How do I detect whether my Python code is ran by Ansible as it's module, or is run directly by Python interpreter?

Tell me please in what way I can know inside Python3 code whether the code is running as an Ansible module as part of a playbook, for example, or whether the code was launched somehow else (by a script without TTY, or at CLI)?

I want to keep my small script as a single file, but make it usable both as a CLI utility and as an Ansible module for Ansible tasks. Yes, I can slice logic into a Python module with the logic, import the logic as a module in the CLI utility file, and separately I can import it in another file with the Ansible module.

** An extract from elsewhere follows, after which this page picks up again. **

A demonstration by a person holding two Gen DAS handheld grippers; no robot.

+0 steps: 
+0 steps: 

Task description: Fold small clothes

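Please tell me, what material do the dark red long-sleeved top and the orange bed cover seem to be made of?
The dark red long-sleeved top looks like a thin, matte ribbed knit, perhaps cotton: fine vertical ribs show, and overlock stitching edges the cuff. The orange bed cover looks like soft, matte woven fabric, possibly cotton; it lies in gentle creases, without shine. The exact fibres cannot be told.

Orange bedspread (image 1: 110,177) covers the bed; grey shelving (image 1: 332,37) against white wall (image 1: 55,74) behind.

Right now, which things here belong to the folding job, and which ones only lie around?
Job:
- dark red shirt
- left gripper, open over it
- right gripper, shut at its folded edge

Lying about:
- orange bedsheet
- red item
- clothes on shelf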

But is there a good, reliable criterion to detect whether the parent is Ansible or not?

Thank you!

1 Like

Hello Fred [@Fred_Wood],
this is an interesting question.

I use the following function to detect whether the execution environment is Ansible:

def isAnsibleAutomation():
    """ Checks if script runs in Ansible environment
    """
    ansibleAutomationFlag: bool = False
    fileName: str = sys.argv[0]
    if "/tmp/ansible" in fileName and "payload.zip/ansible/modules" in fileName:
        ansibleAutomationFlag = True
    return ansibleAutomationFlag

I can’t say exactly how valid this approach is, but it has met my requirements so far.

Best regards
Stefan

I would not count on /tmp/ansible as that is subject to change, while looking for ‘/ansible/’ will probably not, it won’t be true when using pipelining. The same with the zip detection, which is also limited to modules using the AnsibleModule base class.

One thing that should work no matter what type of module or how execution is configured is looking for internal fields like _ansible_module_name in the arguments file, if using AnsibleModule to autoload parameters, you can check if it is None, which is the default and would indicate ansible did not run it.